Task to carry out
Repeat exactly the lines running from the first line of the data to the line containing "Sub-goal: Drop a", both ends included, and nothing else; drop the pictures.

***** Data *****

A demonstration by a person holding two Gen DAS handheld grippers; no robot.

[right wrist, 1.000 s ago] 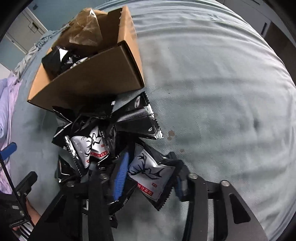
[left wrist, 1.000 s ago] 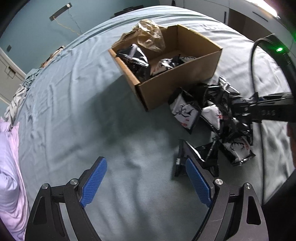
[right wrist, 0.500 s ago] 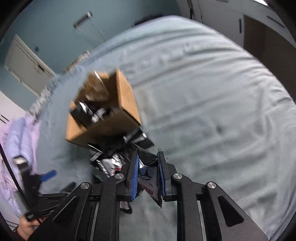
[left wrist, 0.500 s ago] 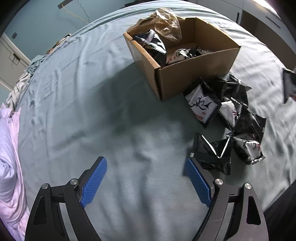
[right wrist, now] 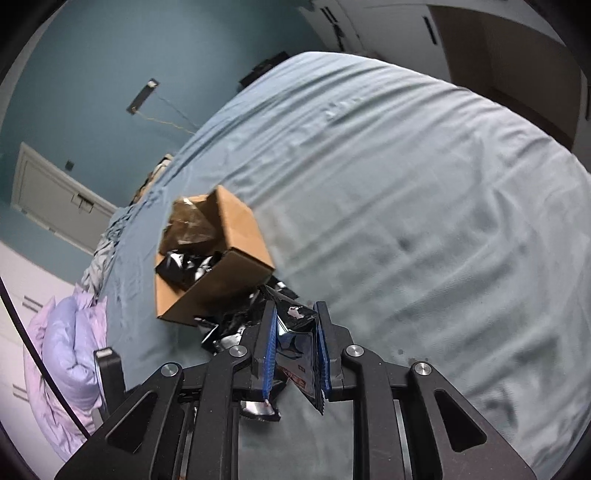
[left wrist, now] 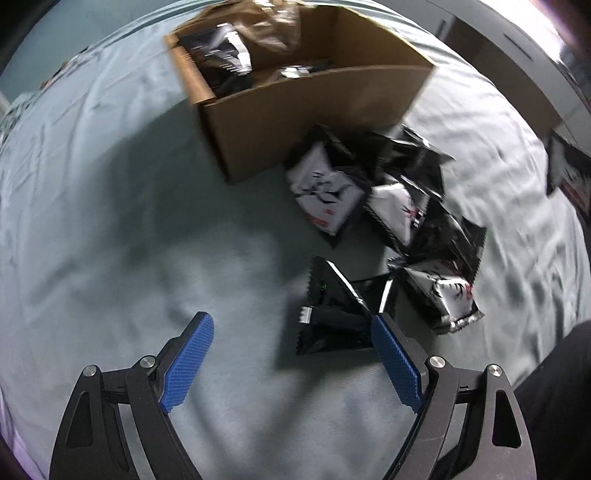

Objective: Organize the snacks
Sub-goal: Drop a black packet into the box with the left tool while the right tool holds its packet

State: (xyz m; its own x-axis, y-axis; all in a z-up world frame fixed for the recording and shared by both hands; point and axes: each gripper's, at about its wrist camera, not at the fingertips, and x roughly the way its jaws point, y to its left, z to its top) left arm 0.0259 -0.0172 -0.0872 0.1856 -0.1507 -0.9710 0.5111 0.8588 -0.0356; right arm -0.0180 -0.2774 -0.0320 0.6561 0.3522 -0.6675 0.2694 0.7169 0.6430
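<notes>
The cardboard box (left wrist: 306, 110) sits open-topped on my blue-grey bedsheet (left wrist: 110, 221). It holds black snack packets (left wrist: 221, 55) along its left end, further dark packets in its middle, and a crumpled brown paper bag (left wrist: 273, 26) against the far wall. The box contents are blurred, so I cannot count them reliably.

Outside the box, a loose pile of packets (left wrist: 406, 206) lies just beside the near right corner of the box. I count about six: three show white faces with a black antler print, the rest show black or silver. The nearest black packet (left wrist: 332, 314) lies flat, apart from the pile.

My left gripper (left wrist: 291, 354) stands wide with nothing between its blue pads; its right pad sits next to the edge of that nearest black packet.

My right gripper (right wrist: 295, 332) is clamped narrow on one black snack packet (right wrist: 297, 343), raised clear of the sheet; the packet's lower corner hangs below the pads. The box and pile lie ahead and to its left.

Open sheet extends to the left of the box and across the whole right side of the bed. A lilac duvet (right wrist: 70, 350) is bunched at the left bed edge.
</notes>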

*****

Answer section
A demonstration by a person holding two Gen DAS handheld grippers; no robot.

[right wrist, 1.000 s ago] 
[left wrist, 1.000 s ago] 
[right wrist, 0.500 s ago] 
[left wrist, 0.500 s ago] 
[right wrist, now] 
[left wrist, now] 

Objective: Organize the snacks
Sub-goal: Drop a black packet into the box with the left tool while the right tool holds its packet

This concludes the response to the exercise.